Task.
Which lines of the entries below include "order"? List them all.

Exercise inputs.
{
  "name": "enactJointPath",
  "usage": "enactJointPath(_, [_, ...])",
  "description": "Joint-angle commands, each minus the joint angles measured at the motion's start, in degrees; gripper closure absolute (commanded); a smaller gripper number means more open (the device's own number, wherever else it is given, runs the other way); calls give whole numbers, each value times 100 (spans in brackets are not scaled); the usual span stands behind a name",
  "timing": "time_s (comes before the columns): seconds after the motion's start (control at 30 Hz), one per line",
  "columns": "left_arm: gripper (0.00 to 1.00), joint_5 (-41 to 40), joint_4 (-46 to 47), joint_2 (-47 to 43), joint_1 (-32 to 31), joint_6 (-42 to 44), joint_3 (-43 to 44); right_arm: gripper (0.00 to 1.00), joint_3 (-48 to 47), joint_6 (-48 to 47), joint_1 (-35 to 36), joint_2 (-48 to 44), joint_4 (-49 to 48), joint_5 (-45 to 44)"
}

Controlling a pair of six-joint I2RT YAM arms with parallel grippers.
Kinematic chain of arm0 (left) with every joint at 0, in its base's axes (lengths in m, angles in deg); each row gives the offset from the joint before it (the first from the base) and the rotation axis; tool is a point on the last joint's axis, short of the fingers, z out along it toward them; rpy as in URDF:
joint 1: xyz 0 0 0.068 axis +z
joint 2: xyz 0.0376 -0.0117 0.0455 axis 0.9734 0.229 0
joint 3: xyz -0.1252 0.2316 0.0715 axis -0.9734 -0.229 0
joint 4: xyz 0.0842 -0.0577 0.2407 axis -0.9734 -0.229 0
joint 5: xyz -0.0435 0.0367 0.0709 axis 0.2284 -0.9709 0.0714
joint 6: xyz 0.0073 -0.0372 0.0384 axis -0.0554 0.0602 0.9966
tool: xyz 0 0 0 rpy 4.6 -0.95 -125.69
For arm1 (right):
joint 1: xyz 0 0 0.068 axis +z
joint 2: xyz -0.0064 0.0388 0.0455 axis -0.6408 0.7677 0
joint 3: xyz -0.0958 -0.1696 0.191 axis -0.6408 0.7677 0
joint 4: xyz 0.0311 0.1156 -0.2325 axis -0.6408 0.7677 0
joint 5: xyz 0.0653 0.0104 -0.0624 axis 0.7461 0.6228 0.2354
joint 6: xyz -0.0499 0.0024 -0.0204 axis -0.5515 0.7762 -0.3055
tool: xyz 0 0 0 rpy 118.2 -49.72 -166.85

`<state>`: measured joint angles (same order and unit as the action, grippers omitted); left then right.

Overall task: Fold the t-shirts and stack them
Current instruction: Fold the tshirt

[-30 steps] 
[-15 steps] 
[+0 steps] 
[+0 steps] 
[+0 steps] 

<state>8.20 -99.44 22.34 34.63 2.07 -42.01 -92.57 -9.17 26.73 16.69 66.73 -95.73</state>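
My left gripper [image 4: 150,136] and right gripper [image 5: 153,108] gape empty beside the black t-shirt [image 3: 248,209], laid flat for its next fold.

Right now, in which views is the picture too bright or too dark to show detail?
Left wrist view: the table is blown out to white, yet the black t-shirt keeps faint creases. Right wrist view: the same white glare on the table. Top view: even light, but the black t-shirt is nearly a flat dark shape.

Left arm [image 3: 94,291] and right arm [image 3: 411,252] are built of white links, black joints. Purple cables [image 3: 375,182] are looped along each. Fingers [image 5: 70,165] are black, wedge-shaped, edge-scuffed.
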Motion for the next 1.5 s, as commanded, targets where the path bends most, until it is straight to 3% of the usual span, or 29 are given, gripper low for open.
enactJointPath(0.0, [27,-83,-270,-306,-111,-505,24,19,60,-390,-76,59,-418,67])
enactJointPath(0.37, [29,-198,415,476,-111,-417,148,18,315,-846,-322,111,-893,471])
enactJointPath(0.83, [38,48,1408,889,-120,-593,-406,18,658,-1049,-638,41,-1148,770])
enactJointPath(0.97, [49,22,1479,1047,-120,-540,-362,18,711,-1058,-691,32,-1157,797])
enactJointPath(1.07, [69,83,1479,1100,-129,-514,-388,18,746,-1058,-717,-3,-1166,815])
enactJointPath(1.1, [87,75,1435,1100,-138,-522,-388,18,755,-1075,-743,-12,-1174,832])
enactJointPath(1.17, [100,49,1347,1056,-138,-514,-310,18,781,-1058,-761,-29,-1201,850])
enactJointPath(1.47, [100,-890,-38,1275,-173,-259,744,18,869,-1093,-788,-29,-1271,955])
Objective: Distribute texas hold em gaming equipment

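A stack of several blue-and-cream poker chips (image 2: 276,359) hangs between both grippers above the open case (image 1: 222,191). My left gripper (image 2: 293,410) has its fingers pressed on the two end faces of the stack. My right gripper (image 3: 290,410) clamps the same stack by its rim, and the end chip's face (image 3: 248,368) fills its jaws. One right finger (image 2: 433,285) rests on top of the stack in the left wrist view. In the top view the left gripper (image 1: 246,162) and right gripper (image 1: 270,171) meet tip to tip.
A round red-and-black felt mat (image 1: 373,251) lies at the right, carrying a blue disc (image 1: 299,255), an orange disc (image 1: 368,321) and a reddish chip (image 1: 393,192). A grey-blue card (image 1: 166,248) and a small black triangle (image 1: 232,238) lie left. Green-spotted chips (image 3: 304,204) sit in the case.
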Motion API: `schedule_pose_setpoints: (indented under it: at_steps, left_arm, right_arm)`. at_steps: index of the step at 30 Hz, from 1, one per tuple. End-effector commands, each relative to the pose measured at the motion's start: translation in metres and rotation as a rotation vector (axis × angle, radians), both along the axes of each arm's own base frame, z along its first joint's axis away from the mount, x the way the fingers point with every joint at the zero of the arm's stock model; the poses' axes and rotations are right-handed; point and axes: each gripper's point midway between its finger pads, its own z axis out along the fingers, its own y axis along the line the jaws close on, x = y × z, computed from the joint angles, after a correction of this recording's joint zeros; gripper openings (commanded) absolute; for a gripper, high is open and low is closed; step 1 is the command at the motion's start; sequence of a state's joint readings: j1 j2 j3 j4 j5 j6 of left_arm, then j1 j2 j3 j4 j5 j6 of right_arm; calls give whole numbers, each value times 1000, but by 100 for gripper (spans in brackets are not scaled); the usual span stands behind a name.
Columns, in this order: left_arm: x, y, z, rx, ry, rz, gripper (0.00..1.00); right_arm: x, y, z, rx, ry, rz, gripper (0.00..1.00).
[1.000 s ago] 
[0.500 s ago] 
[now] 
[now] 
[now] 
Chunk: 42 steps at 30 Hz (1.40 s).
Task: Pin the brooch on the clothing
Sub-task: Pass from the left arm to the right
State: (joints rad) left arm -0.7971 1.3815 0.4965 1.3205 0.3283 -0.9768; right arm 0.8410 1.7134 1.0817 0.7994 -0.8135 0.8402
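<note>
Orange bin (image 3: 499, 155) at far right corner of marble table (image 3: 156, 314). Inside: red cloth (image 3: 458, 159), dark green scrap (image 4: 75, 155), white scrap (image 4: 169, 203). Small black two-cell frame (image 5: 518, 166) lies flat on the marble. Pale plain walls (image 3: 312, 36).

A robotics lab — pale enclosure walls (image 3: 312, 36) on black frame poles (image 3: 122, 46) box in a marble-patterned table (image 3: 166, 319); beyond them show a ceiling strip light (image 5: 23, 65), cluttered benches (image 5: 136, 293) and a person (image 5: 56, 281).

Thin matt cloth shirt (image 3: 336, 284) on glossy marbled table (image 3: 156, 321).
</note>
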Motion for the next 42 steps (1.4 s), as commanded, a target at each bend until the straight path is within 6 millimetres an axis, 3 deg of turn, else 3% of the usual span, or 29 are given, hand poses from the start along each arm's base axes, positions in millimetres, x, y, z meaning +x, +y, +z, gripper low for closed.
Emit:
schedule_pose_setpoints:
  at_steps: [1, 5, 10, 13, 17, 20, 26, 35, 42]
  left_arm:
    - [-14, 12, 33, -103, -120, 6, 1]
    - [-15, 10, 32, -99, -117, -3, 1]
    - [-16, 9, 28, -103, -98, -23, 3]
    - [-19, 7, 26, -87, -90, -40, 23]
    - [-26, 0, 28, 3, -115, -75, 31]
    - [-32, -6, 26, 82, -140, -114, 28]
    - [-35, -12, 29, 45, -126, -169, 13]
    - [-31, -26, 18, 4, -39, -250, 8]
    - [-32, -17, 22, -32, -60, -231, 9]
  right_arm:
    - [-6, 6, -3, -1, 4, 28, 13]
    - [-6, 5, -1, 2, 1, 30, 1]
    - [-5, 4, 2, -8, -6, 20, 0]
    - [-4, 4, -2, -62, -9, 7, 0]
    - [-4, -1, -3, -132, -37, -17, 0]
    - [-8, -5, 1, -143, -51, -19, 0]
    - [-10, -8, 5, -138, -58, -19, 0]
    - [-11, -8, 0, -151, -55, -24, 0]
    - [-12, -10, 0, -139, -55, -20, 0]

Output of the exercise.
`<state>`: measured joint angles (same order and unit as the action, grippers omitted); left then right.
Columns, in this order: left_arm: x, y, z, rx, ry, rz, gripper (0.00..1.00); right_arm: x, y, z, rx, ry, rz, gripper (0.00..1.00).

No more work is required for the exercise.